▶ [Task objective]:
Print the lines of the data, starting with the first, up to and including the line where "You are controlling" appears.
::: Provided records :::
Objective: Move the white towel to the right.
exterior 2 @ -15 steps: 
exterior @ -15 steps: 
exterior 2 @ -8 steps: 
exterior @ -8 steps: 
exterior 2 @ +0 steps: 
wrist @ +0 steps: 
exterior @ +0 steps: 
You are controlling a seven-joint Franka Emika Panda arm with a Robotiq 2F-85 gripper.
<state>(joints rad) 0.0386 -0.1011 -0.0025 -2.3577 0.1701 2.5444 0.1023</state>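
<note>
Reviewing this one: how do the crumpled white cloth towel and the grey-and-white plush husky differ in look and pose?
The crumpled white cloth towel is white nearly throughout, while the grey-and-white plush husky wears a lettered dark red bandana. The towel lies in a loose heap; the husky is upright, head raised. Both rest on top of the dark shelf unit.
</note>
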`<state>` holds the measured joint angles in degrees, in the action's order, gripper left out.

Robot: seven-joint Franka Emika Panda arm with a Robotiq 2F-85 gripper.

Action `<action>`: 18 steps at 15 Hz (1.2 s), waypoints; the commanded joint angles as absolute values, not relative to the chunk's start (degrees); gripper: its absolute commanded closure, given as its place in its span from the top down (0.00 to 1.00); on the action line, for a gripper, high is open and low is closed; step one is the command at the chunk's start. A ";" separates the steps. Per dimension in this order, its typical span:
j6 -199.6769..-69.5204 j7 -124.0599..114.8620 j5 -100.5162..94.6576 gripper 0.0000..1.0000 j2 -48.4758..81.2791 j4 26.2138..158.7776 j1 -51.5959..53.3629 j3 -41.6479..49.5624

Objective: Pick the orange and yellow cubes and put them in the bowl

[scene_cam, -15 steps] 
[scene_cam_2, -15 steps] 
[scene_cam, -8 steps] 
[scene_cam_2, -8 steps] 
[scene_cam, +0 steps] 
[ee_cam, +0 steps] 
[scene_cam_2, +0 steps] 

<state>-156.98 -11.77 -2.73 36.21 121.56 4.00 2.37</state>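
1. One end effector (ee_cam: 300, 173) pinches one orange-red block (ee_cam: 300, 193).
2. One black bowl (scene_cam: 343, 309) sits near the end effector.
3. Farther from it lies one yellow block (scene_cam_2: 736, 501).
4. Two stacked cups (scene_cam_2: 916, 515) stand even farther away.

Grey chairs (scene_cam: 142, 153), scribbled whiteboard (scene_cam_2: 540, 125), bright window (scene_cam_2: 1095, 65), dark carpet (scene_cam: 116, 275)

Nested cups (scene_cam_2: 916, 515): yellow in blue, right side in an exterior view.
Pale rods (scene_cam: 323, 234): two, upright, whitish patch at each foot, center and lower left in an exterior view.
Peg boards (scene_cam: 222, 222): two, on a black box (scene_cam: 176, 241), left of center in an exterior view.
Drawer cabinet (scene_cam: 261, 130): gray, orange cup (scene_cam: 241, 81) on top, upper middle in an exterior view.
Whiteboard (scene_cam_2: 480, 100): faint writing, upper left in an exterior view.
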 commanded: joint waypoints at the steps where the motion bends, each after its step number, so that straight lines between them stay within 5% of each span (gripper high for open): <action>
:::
▶ [Answer section]:
Objective: Move the white towel to the right.
exterior 2 @ -15 steps: 
exterior @ -15 steps: 
exterior 2 @ -8 steps: 
exterior @ -8 steps: 
exterior 2 @ +0 steps: 
wrist @ +0 steps: 
exterior @ +0 steps: 
You are controlling a seven-joint Franka Emika Panda arm with a Robotiq 2F-85 gripper.

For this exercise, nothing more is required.